Start of Block

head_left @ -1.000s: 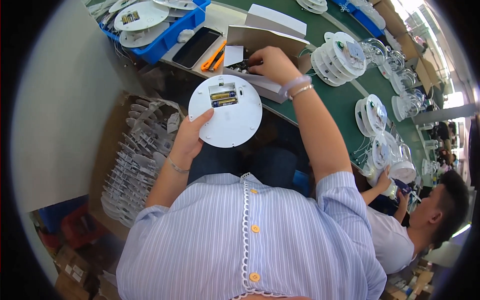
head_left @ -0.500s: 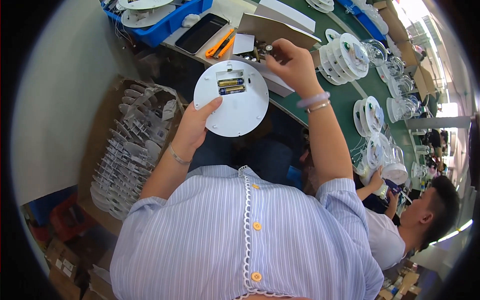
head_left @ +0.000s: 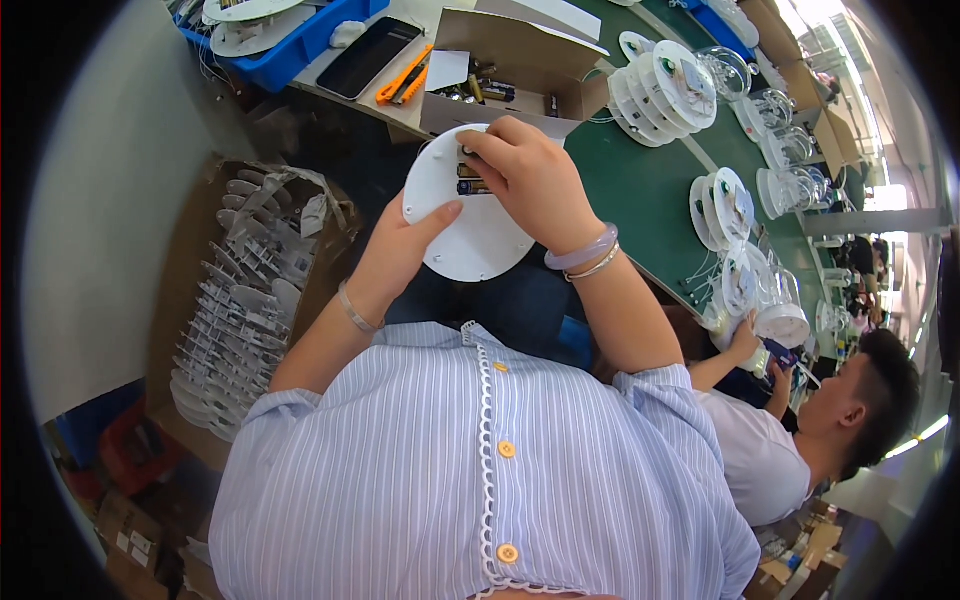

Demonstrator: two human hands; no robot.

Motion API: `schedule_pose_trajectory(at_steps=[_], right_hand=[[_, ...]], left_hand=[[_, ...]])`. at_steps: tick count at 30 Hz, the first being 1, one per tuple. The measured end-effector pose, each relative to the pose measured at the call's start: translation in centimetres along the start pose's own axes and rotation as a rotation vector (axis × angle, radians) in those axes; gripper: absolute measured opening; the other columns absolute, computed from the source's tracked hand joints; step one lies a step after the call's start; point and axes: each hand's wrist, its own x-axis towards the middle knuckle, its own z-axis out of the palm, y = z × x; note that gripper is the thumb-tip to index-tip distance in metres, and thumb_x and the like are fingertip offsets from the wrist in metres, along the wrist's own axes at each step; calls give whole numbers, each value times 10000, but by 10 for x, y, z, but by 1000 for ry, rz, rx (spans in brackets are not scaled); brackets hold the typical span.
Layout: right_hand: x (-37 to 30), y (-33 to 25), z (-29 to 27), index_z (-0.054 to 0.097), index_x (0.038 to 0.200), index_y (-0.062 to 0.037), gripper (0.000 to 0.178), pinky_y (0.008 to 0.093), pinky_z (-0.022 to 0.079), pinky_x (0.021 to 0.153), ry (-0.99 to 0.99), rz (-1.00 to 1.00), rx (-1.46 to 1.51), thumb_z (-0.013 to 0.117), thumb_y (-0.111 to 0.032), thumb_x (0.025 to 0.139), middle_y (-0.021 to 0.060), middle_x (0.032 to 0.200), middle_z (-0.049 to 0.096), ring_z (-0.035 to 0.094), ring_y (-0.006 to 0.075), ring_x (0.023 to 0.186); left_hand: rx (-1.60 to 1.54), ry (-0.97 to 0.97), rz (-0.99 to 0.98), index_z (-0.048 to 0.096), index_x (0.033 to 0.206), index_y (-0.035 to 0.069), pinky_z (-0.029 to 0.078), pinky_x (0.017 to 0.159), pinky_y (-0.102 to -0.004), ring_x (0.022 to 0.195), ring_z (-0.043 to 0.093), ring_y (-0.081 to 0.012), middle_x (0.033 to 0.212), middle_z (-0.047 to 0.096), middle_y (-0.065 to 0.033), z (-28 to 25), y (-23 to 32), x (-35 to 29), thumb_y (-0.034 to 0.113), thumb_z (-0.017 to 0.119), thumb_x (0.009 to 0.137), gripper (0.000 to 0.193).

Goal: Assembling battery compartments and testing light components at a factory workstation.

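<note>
My left hand (head_left: pixel 402 246) grips a white round plastic base (head_left: pixel 480 240) by its left side, the thumb lying on its face. Over the base's battery compartment my right hand (head_left: pixel 540 185) is closed, its thumb and fingertips at the upper end of the slot with a battery (head_left: pixel 466 151) mostly hidden under them. Beside those fingers, other batteries (head_left: pixel 470 187) sit in the compartment, partly covered by the hand. Just beyond the base stands an open cardboard box (head_left: pixel 520 52) with several loose batteries (head_left: pixel 498 92) in it.
An orange utility knife (head_left: pixel 405 76) and a black phone (head_left: pixel 370 58) lie left of the box, near a blue bin (head_left: pixel 300 55). Stacked white discs (head_left: pixel 660 95) stand on the green table (head_left: pixel 625 190). A carton of white parts (head_left: pixel 240 300) is at left; a co-worker (head_left: pixel 790 440) sits at right.
My right hand has come from the battery box down to the base's compartment, bringing a battery. The base has tilted slightly and stays in my left hand.
</note>
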Motion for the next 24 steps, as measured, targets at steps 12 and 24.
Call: schedule_pose_trajectory(at_steps=[12,24], right_hand=[[-46,16,5,439,1084,27,305,213,422,666,281,680,910,480,-115,818,66,906,542,522,111,752],[-83,-4,2,429,1109,26,295,193,406,726,244,636,1172,422,-142,867,50,961,540,503,72,840]], left_hand=[[-326,-14,-153,420,1125,-12,452,777,-270,942,538,-182,1040,534,-113,2,12,3,119,530,796,370],[-105,-52,-28,496,1059,18,452,724,-241,846,558,-133,950,576,-75,-2,12,21,128,618,737,361]])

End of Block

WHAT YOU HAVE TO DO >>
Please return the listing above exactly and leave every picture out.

RESULT BELOW >>
head_left @ -1.000s: 
head_left @ -0.500s: 
head_left @ +0.000s: 

Demonstrator: two human hands; no robot.

Motion API: `schedule_pose_trajectory(at_steps=[_], right_hand=[[_, ...]], left_hand=[[_, ...]])`. at_steps: tick count at 30 Hz, the first being 1, one per tuple. The measured end-effector pose, each relative to the pose measured at the call's start: translation in centimetres along the start pose's own axes and rotation as a rotation vector (axis × angle, radians) in those axes; gripper: absolute measured opening; the other columns absolute, computed from the source's tracked hand joints; step one lies a step after the call's start; point and axes: each hand's wrist, its own x-axis towards the middle knuckle, its own z-axis out of the palm, y = z × x; note that gripper is the thumb-tip to index-tip distance in metres, and thumb_x and the like are fingertip offsets from the wrist in metres, along the wrist's own axes at each step; calls give whole numbers, each value times 10000, but by 10 for x, y, z, but by 1000 for ry, rz, rx (spans in brackets are not scaled); brackets hold the typical span.
Layout: right_hand: x (-37 to 30), y (-33 to 25), z (-29 to 27), index_z (-0.054 to 0.097), index_x (0.038 to 0.200), index_y (-0.062 to 0.037), gripper (0.000 to 0.178), pinky_y (0.008 to 0.093), pinky_z (-0.022 to 0.079), pinky_x (0.021 to 0.153), ry (-0.99 to 0.99), rz (-1.00 to 1.00), rx (-1.46 to 1.51), thumb_z (-0.013 to 0.117), thumb_y (-0.111 to 0.032), thumb_x (0.025 to 0.139), middle_y (-0.021 to 0.060), middle_x (0.032 to 0.200), middle_z (-0.049 to 0.096), ring_z (-0.035 to 0.094), ring_y (-0.006 to 0.075), ring_x (0.023 to 0.186); left_hand: rx (-1.60 to 1.54), ry (-0.97 to 0.97), rz (-0.99 to 0.98), index_z (-0.048 to 0.096), index_x (0.033 to 0.206), index_y (-0.035 to 0.069), pinky_z (-0.029 to 0.078), pinky_x (0.017 to 0.159), pinky_y (-0.102 to -0.004), ring_x (0.022 to 0.195), ring_z (-0.043 to 0.093), ring_y (-0.081 to 0.012), middle_x (0.033 to 0.212), middle_z (-0.047 to 0.096), middle_y (-0.065 to 0.033), z (-28 to 25), y (-23 to 32), x (-35 to 29), thumb_y (-0.034 to 0.113), thumb_z (-0.017 to 0.119), thumb_x (0.009 to 0.137), gripper (0.000 to 0.193).

Goal: Assembling battery compartments and testing light components at a factory workstation.

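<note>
My left hand (head_left: pixel 402 246) grips a white round plastic base (head_left: pixel 480 240) by its left side, the thumb lying on its face. Over the base's battery compartment my right hand (head_left: pixel 540 185) is closed, its thumb and fingertips at the upper end of the slot with a battery (head_left: pixel 466 151) mostly hidden under them. Beside those fingers, other batteries (head_left: pixel 470 187) sit in the compartment, partly covered by the hand. Just beyond the base stands an open cardboard box (head_left: pixel 520 52) with several loose batteries (head_left: pixel 498 92) in it.
An orange utility knife (head_left: pixel 405 76) and a black phone (head_left: pixel 370 58) lie left of the box, near a blue bin (head_left: pixel 300 55). Stacked white discs (head_left: pixel 660 95) stand on the green table (head_left: pixel 625 190). A carton of white parts (head_left: pixel 240 300) is at left; a co-worker (head_left: pixel 790 440) sits at right.
My right hand has come from the battery box down to the base's compartment, bringing a battery. The base has tilted slightly and stays in my left hand.
</note>
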Motion for the next 24 steps, as measured, targets at steps 12 and 24.
Call: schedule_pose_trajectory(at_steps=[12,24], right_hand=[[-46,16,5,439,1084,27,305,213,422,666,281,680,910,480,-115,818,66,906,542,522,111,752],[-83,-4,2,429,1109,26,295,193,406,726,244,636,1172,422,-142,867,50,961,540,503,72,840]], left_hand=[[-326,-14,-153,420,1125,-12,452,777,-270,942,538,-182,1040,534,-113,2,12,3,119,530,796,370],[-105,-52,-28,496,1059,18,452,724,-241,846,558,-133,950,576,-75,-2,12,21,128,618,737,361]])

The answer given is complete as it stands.